__RECORDED DATA__:

========

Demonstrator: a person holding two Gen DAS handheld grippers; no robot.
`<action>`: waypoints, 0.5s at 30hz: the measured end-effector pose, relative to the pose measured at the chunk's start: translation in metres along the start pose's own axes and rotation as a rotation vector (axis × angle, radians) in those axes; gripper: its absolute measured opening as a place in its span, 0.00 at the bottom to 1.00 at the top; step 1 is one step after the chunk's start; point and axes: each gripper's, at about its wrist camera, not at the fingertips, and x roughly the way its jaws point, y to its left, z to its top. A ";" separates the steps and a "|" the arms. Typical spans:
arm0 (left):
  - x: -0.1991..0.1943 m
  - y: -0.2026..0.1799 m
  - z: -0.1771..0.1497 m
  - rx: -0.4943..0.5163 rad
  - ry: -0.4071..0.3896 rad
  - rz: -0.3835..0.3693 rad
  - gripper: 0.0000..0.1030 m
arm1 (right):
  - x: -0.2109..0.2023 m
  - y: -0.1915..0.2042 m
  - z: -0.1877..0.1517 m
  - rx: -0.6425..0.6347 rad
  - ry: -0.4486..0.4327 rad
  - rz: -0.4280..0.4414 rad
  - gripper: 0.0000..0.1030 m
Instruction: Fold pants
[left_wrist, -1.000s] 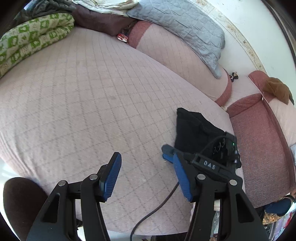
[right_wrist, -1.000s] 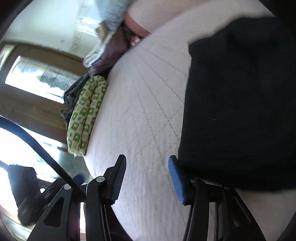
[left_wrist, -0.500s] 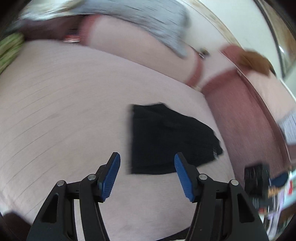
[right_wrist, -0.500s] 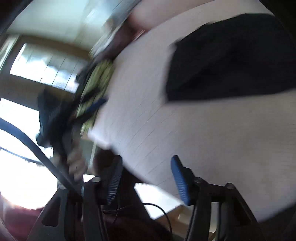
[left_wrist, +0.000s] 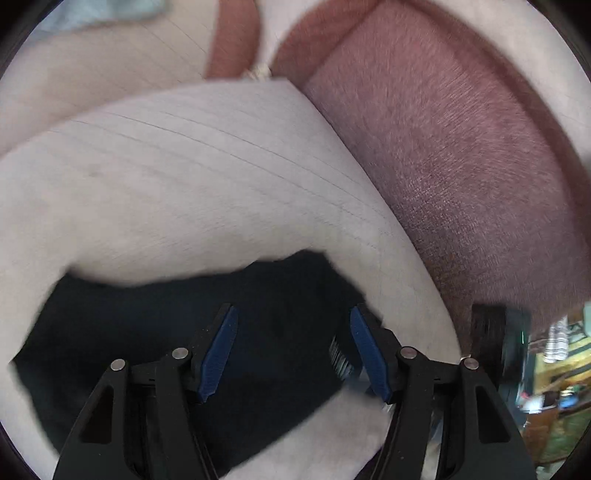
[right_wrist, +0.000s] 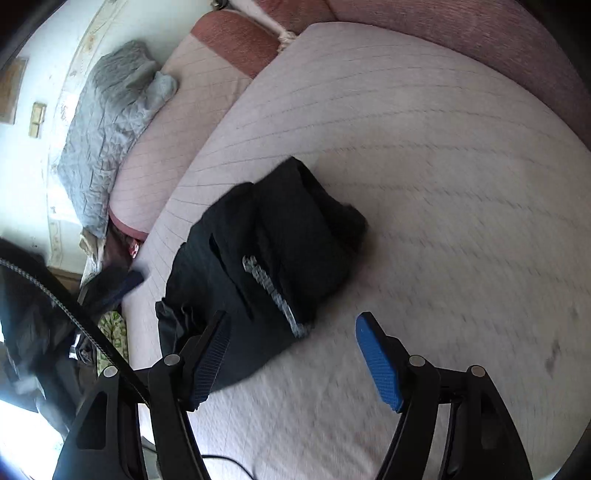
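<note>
Both grippers have swung toward the pants since a second ago. On the quilted bed (right_wrist: 443, 166) the black pants (right_wrist: 266, 258) lie bunched. Left gripper (left_wrist: 293, 349) hangs wide open over them, holding nothing; right gripper (right_wrist: 291, 360) gapes empty beside them.

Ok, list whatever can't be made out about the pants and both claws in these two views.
- Left wrist view: the black pants are motion-blurred and partly behind the open left claw; no folds readable.
- Left wrist view: whether its fingers touch the cloth cannot be told.
- Right wrist view: the pants' near edge is hidden behind a finger of the open right claw.
- The pale tag: print too small.
</note>
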 end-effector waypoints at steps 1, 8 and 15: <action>0.019 -0.004 0.012 0.007 0.036 -0.010 0.61 | 0.002 -0.002 0.001 -0.020 0.005 -0.004 0.74; 0.110 -0.023 0.042 0.114 0.212 0.099 0.63 | 0.025 -0.005 0.008 -0.061 0.003 0.053 0.76; 0.082 -0.026 0.039 0.108 0.167 0.039 0.21 | 0.019 -0.003 0.014 -0.070 -0.029 0.123 0.32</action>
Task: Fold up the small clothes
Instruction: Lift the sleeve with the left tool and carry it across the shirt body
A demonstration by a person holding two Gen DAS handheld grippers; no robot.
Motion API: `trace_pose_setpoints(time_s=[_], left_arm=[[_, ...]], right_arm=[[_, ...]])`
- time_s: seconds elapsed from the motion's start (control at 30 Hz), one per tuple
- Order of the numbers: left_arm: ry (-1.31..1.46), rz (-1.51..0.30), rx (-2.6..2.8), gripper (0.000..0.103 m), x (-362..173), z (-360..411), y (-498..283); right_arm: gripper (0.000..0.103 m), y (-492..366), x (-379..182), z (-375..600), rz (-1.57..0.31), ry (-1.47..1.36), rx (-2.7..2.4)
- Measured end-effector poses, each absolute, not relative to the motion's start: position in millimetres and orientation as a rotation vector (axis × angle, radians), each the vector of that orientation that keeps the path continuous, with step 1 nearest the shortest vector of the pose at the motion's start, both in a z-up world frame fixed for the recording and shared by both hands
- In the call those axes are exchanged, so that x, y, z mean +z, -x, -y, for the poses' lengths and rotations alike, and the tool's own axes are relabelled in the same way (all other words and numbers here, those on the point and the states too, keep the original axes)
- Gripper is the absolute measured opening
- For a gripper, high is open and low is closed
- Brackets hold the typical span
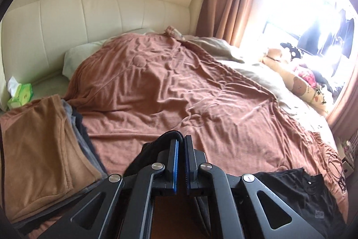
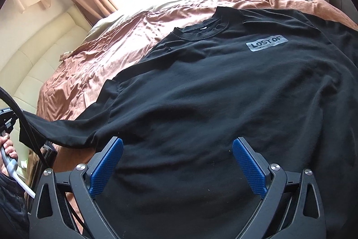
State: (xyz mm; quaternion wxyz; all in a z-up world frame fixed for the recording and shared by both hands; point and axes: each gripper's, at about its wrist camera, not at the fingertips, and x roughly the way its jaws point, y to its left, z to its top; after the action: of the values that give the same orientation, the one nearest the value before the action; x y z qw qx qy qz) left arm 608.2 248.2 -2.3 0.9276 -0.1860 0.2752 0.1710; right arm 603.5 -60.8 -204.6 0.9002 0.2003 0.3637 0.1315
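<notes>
Left gripper (image 1: 181, 140) pinches the black T-shirt's (image 2: 201, 86) sleeve; right gripper (image 2: 177, 147) hovers open above it.

Two hand-held grippers are shown. The left gripper (image 1: 181, 140) is built of matte black angular linkage arms with triangular cut-outs, joined by round silver screws, and carries thin blue pads. The right gripper (image 2: 177, 149) has the same black frame and silver screws, with blue cross-hatched pads (image 2: 107, 168). A hand (image 2: 7, 149) is seen around a grey-white handle, above a dark sleeve.
</notes>
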Motion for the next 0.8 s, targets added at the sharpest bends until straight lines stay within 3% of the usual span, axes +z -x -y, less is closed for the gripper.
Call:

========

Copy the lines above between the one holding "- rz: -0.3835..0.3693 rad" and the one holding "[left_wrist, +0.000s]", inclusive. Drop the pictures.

  - rz: -0.3835..0.3693 rad
  - gripper: 0.0000..0.1030 m
arm1 (right):
  - x: -0.2109..0.2023 m
  - y: -0.1915..0.2042 m
  - z: -0.1877..0.1517 m
  - rx: -0.6425..0.6347 rad
  - ry: -0.4486..0.4327 rad
  - rz: -0.4280..0.4414 rad
  - gripper: 0.0000..0.1030 m
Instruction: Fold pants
[left_wrist, -1.000s] 
[right_wrist, -1.000s] 
[left_wrist, -0.500s] 
[right_wrist, -0.500s] 
[left_wrist, +0.000s] 

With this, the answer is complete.